**YOUR TASK**. Collect all lines containing the word "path" from the data.

**GIVEN DATA**.
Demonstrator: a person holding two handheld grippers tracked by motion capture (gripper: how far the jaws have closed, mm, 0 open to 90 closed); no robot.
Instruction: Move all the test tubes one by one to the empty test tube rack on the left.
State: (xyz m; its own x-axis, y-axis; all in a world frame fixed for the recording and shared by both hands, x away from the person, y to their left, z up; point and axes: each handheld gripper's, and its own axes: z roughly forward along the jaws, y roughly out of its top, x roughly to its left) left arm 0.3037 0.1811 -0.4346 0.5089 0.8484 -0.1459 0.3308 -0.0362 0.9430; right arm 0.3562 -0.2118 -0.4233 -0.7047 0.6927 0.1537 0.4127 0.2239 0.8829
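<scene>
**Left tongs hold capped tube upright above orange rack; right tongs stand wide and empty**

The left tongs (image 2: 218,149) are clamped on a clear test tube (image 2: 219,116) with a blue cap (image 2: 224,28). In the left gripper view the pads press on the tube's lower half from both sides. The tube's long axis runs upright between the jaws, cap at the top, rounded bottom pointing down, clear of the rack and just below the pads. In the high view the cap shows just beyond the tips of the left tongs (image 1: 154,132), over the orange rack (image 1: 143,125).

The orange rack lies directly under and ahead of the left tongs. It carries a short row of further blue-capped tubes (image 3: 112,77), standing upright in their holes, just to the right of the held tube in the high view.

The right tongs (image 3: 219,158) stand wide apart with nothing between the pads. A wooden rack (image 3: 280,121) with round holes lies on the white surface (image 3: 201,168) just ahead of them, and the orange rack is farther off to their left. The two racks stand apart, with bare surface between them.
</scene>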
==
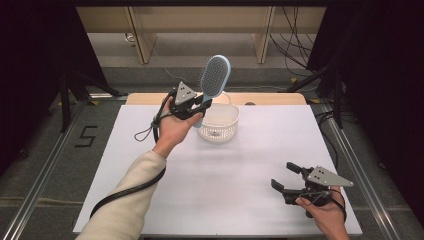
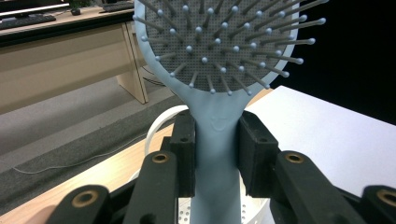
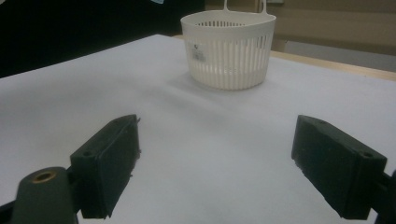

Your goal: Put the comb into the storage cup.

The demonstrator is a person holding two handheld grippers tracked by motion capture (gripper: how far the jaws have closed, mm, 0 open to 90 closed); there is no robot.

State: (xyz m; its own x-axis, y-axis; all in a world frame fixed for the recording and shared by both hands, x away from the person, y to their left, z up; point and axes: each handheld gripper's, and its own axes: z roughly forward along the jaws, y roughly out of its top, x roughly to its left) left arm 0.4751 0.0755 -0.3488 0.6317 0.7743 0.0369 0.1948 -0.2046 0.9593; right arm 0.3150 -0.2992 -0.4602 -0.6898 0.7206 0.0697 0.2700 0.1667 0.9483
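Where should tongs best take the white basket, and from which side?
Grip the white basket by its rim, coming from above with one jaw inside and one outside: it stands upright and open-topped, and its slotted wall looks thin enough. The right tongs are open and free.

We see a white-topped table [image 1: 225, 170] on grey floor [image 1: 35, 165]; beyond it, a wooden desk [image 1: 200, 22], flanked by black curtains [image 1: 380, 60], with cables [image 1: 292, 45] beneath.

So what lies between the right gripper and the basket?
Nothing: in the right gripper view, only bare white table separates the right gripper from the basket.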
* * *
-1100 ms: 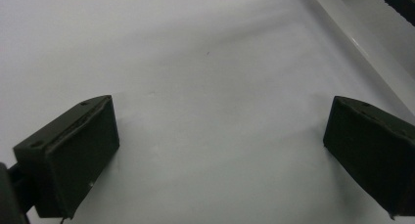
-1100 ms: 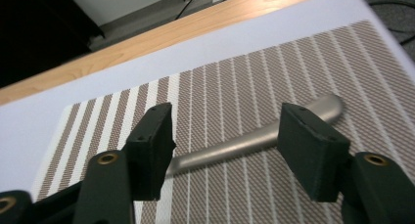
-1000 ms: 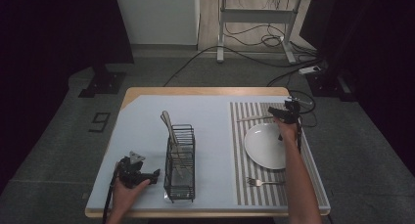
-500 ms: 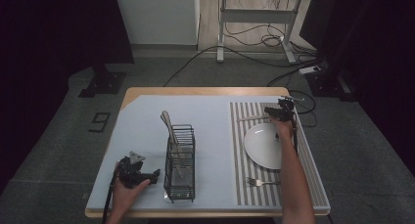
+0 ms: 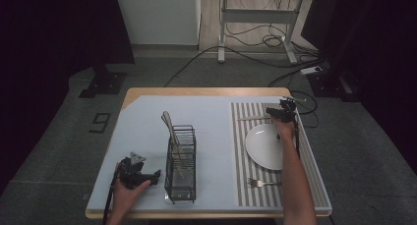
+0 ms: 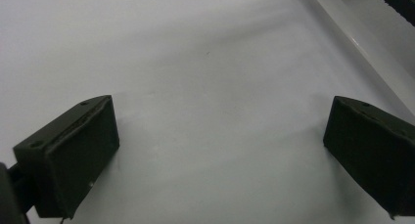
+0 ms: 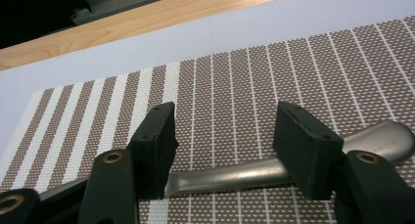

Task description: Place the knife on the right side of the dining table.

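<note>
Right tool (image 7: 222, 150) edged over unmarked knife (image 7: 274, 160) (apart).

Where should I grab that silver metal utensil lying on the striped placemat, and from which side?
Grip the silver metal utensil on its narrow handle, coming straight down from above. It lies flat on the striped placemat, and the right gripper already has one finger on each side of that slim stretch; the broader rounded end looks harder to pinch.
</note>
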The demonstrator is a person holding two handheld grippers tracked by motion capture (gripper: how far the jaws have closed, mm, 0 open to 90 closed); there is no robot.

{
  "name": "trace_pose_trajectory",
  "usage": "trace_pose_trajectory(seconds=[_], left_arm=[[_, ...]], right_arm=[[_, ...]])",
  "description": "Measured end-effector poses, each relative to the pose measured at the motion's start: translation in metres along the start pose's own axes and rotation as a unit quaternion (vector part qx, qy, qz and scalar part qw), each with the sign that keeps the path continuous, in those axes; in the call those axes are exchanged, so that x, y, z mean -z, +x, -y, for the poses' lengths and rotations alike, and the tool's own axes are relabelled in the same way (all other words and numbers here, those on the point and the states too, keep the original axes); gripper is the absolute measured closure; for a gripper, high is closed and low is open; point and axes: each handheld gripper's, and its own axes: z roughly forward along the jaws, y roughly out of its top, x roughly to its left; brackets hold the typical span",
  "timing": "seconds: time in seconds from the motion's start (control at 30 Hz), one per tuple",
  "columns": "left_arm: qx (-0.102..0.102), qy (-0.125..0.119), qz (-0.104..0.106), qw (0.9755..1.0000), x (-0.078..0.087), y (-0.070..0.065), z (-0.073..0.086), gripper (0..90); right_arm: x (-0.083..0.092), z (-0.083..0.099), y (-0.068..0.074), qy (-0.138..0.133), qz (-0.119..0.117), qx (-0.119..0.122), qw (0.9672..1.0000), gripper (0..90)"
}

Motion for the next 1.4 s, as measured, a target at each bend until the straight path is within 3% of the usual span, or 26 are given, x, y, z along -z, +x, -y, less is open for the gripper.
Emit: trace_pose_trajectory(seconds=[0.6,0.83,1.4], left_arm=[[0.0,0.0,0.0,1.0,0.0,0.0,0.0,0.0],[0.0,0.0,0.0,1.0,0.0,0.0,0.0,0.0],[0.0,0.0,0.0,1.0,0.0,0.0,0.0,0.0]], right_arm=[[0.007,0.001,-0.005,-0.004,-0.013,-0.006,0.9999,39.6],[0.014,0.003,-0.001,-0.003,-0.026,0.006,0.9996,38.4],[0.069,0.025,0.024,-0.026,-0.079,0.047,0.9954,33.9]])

**TASK RESULT**.
  "description": "Measured end-effector poses, each relative to the pose measured at the motion's start: translation in metres along the start pose's own axes and rotation as a unit quaternion (vector part qx, qy, qz and scalar part qw), each with the sign that keeps the path continuous, in those axes; in the call those axes are exchanged, so that x, y, z mean -z, +x, -y, for the poses' lengths and rotations alike, and the tool's own axes are relabelled in the same way (all other words and numbers here, those on the point and the states too, keep the original axes); gripper is the absolute measured closure; for a gripper, high is closed and low is open; point and axes: each handheld gripper's, and its own axes: z roughly forward along the jaws, y roughly out of its top, x roughly to its left; brackets hold the typical span",
Motion for the next 1.4 s, as measured, a target at each bend until the straight path is within 3% of the usual span, or 26 are given, x, y, z along -z, +x, -y, less is open for the gripper.

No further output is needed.